David De Gea broni barw Manchesteru United od sezonu 11/12, czyli od cholernie długiego czasu, ale i tak wydawało się, że długo do zmiany w tym temacie nie dojdzie. Być może będziemy musieli się jednak przyzwyczajać do Hiszpana w innych barwach. Według Daily Mail przedstawiciele zawodnika zaoferowali go innym zespołem, bo De Gea nie ma zamiaru być w Manchesterze rezerwowym.
A na to się zanosi. Zawodnik dostał wolne, urodziło mu się dziecko, między słupki wskoczył Dean Henderson. Swoją szansę wykorzystał naprawdę dobrze. De Gea wrócił do Manchesteru, ale nie wrócił już do składu – ostatnio siedział na ławce.
Solskjaer taką decyzją wzbudził wątpliwości, bo przecież wiele się musi stać, by zarabiający blisko 400 tysięcy funtów tygodniowo piłkarz usiadł na ławce. Daily Mail donosi, że reakcja otoczenia zawodnika była natychmiastowa – skontaktowano się z PSG, Atletico i Realem. Te kluby wyraziły zainteresowanie.

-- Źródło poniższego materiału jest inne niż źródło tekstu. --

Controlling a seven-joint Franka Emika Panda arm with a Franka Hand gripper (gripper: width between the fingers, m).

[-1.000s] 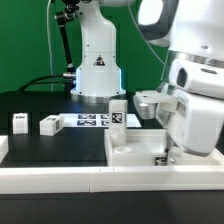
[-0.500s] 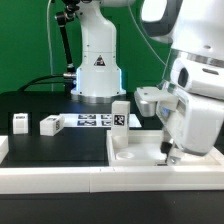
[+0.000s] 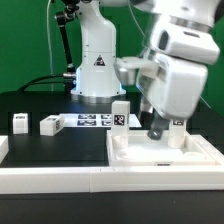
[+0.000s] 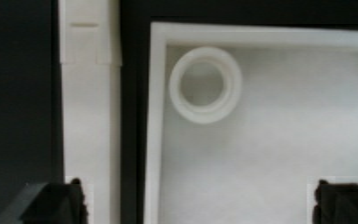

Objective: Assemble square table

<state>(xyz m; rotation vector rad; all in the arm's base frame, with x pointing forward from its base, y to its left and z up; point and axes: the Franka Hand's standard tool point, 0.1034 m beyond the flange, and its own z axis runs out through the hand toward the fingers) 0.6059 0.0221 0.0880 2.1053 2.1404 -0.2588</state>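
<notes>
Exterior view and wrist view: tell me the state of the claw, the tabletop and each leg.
claw: open, empty, over the tabletop.
tabletop: flat, rim up; its socket is empty.
leg beside the claw: upright, not gripped.
leg by the tabletop's far edge: upright.
leftmost leg: loose on the black surface.
second leg from the left: loose, unattached.

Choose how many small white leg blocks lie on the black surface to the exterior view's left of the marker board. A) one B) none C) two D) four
C: one leg block and a second leg block lie there, apart from each other, left of the marker board.
</notes>
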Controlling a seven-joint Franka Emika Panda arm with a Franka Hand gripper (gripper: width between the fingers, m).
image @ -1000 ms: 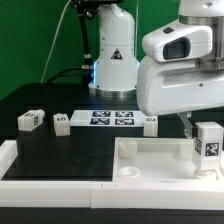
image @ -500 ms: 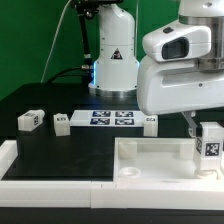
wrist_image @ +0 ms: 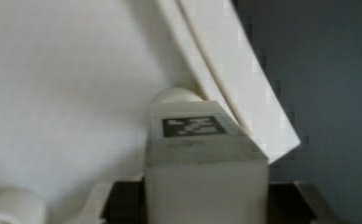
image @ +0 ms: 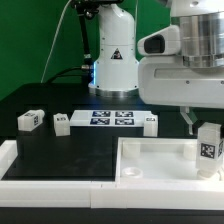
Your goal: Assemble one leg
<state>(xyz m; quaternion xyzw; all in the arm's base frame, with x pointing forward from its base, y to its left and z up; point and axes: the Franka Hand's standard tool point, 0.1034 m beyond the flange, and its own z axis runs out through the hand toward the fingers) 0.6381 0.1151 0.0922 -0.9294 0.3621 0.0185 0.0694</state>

Ale problemem mogą być finanse. Jak wspomnieliśmy – De Gea zarabia bardzo dużo, ponadto United miałoby chcieć za niego 50 milionów euro. Czy ten transfer jest do przeprowadzenia? A może po prostu Hiszpan odzyska miejsce w składzie? Będzie trzeba ten temat obserwować w najbliższych tygodniach.